* [The problem] An exact reproduction of all the entries is the expected answer.

·····

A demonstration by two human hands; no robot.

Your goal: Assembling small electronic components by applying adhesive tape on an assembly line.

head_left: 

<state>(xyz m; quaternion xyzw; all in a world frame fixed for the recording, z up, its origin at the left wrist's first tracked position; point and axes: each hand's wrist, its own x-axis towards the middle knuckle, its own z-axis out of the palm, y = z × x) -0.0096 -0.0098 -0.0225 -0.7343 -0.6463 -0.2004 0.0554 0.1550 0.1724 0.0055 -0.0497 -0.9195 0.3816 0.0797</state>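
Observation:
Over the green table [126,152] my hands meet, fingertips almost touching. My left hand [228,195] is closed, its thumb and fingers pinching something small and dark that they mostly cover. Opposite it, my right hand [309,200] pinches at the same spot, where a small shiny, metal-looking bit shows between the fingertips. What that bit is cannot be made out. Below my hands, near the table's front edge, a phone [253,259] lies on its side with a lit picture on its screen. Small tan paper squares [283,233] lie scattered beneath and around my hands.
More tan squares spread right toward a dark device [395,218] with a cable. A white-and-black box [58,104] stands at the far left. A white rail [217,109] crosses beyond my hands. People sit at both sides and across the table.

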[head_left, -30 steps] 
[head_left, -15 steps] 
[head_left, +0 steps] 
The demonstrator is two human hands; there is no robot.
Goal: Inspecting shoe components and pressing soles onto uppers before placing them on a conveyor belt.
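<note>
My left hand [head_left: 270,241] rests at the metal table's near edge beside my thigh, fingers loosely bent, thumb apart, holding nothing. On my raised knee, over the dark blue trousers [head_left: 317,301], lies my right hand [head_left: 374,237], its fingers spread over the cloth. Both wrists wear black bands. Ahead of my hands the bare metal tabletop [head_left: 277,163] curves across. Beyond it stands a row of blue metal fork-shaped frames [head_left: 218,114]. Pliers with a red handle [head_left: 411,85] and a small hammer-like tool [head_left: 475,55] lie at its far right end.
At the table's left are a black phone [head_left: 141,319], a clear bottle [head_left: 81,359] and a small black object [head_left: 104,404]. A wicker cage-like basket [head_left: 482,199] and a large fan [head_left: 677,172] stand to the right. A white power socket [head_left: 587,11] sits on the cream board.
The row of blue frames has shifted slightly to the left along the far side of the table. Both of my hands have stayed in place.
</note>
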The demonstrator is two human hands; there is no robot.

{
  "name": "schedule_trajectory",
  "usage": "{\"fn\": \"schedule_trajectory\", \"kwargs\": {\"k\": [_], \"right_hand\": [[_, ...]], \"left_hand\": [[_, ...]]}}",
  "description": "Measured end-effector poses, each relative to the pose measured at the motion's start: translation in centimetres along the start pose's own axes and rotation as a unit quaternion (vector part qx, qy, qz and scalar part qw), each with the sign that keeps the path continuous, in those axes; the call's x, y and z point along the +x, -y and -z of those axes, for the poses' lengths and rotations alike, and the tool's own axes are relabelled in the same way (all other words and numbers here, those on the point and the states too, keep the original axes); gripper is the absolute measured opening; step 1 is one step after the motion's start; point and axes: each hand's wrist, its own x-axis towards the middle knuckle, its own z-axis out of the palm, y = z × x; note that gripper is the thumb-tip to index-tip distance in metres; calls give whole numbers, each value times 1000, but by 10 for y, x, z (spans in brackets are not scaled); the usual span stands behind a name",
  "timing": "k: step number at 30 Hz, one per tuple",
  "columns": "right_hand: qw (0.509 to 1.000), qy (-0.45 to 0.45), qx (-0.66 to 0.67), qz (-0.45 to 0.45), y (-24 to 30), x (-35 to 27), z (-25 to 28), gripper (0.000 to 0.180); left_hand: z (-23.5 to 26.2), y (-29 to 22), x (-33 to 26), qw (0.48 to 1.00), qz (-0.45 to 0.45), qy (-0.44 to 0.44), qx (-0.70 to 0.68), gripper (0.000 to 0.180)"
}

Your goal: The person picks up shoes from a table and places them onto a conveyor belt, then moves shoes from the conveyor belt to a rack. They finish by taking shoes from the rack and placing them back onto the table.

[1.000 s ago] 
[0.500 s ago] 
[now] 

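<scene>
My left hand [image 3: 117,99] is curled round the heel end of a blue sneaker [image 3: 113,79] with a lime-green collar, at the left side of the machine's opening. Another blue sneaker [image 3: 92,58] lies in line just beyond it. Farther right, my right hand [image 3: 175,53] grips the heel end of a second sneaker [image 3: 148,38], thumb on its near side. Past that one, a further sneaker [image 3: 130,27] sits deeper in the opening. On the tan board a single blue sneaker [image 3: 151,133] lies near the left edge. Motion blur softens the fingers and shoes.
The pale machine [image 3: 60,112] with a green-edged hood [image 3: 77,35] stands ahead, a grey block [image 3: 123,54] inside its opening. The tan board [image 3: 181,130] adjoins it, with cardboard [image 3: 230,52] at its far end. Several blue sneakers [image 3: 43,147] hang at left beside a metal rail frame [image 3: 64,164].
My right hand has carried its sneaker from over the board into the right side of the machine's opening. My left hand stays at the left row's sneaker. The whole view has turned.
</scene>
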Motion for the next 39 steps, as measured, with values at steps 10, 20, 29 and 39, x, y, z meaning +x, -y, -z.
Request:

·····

* [Task result]
A demonstration by two human hands; no robot.

Your goal: Assembling small electronic components by applying adhesive tape on an assembly line.

head_left: 

<state>(xyz m; quaternion xyzw; all in a world frame fixed for the recording, z up, its origin at the left wrist's first tracked position; point and axes: each hand's wrist, its own x-axis towards the middle knuckle, its own z-axis out of the palm, y = z × x) -0.0096 -0.0098 -0.0225 -0.7343 -0.6463 -0.2004 0.0554 0.1550 0.1724 0.0055 -0.0497 -0.9195 0.3816 0.0797</state>
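Observation:
Over the green table [126,152] my hands meet, fingertips almost touching. My left hand [228,195] is closed, its thumb and fingers pinching something small and dark that they mostly cover. Opposite it, my right hand [309,200] pinches at the same spot, where a small shiny, metal-looking bit shows between the fingertips. What that bit is cannot be made out. Below my hands, near the table's front edge, a phone [253,259] lies on its side with a lit picture on its screen. Small tan paper squares [283,233] lie scattered beneath and around my hands.
More tan squares spread right toward a dark device [395,218] with a cable. A white-and-black box [58,104] stands at the far left. A white rail [217,109] crosses beyond my hands. People sit at both sides and across the table.
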
[head_left, -30 steps] 
[head_left, -15 steps] 
[head_left, +0 steps] 
The demonstrator is two human hands; there is no robot.
Goal: Inspecting shoe components and pressing soles onto uppers before placing them on a conveyor belt.
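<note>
My left hand [head_left: 270,241] rests at the metal table's near edge beside my thigh, fingers loosely bent, thumb apart, holding nothing. On my raised knee, over the dark blue trousers [head_left: 317,301], lies my right hand [head_left: 374,237], its fingers spread over the cloth. Both wrists wear black bands. Ahead of my hands the bare metal tabletop [head_left: 277,163] curves across. Beyond it stands a row of blue metal fork-shaped frames [head_left: 218,114]. Pliers with a red handle [head_left: 411,85] and a small hammer-like tool [head_left: 475,55] lie at its far right end.
At the table's left are a black phone [head_left: 141,319], a clear bottle [head_left: 81,359] and a small black object [head_left: 104,404]. A wicker cage-like basket [head_left: 482,199] and a large fan [head_left: 677,172] stand to the right. A white power socket [head_left: 587,11] sits on the cream board.
The row of blue frames has shifted slightly to the left along the far side of the table. Both of my hands have stayed in place.
</note>
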The demonstrator is two human hands; there is no robot.

{
  "name": "schedule_trajectory",
  "usage": "{\"fn\": \"schedule_trajectory\", \"kwargs\": {\"k\": [_], \"right_hand\": [[_, ...]], \"left_hand\": [[_, ...]]}}",
  "description": "Measured end-effector poses, each relative to the pose measured at the motion's start: translation in centimetres along the start pose's own axes and rotation as a unit quaternion (vector part qx, qy, qz and scalar part qw), each with the sign that keeps the path continuous, in those axes; the call's x, y and z point along the +x, -y and -z of those axes, for the poses' lengths and rotations alike, and the tool's own axes are relabelled in the same way (all other words and numbers here, those on the point and the states too, keep the original axes); gripper is the absolute measured opening; step 1 is one step after the motion's start; point and axes: each hand's wrist, its own x-axis towards the middle knuckle, its own z-axis out of the palm, y = z × x; note that gripper is the thumb-tip to index-tip distance in metres; calls give whole numbers, each value times 1000, but by 10 for y, x, z (spans in brackets are not scaled); the usual span stands behind a name",
  "timing": "k: step number at 30 Hz, one per tuple",
  "columns": "right_hand: qw (0.509 to 1.000), qy (-0.45 to 0.45), qx (-0.66 to 0.67), qz (-0.45 to 0.45), y (-24 to 30), x (-35 to 27), z (-25 to 28), gripper (0.000 to 0.180); left_hand: z (-23.5 to 26.2), y (-29 to 22), x (-33 to 26), qw (0.48 to 1.00), qz (-0.45 to 0.45), qy (-0.44 to 0.44), qx (-0.70 to 0.68), gripper (0.000 to 0.180)"
}

Your goal: The person picks up shoes from a table and places them onto a conveyor belt, then moves shoes from the conveyor belt to a rack. They finish by taking shoes from the rack and placing them back onto the table.

[1.000 s ago] 
[0.500 s ago] 
[now] 

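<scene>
My left hand [image 3: 117,99] is curled round the heel end of a blue sneaker [image 3: 113,79] with a lime-green collar, at the left side of the machine's opening. Another blue sneaker [image 3: 92,58] lies in line just beyond it. Farther right, my right hand [image 3: 175,53] grips the heel end of a second sneaker [image 3: 148,38], thumb on its near side. Past that one, a further sneaker [image 3: 130,27] sits deeper in the opening. On the tan board a single blue sneaker [image 3: 151,133] lies near the left edge. Motion blur softens the fingers and shoes.
The pale machine [image 3: 60,112] with a green-edged hood [image 3: 77,35] stands ahead, a grey block [image 3: 123,54] inside its opening. The tan board [image 3: 181,130] adjoins it, with cardboard [image 3: 230,52] at its far end. Several blue sneakers [image 3: 43,147] hang at left beside a metal rail frame [image 3: 64,164].
My right hand has carried its sneaker from over the board into the right side of the machine's opening. My left hand stays at the left row's sneaker. The whole view has turned.
</scene>
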Motion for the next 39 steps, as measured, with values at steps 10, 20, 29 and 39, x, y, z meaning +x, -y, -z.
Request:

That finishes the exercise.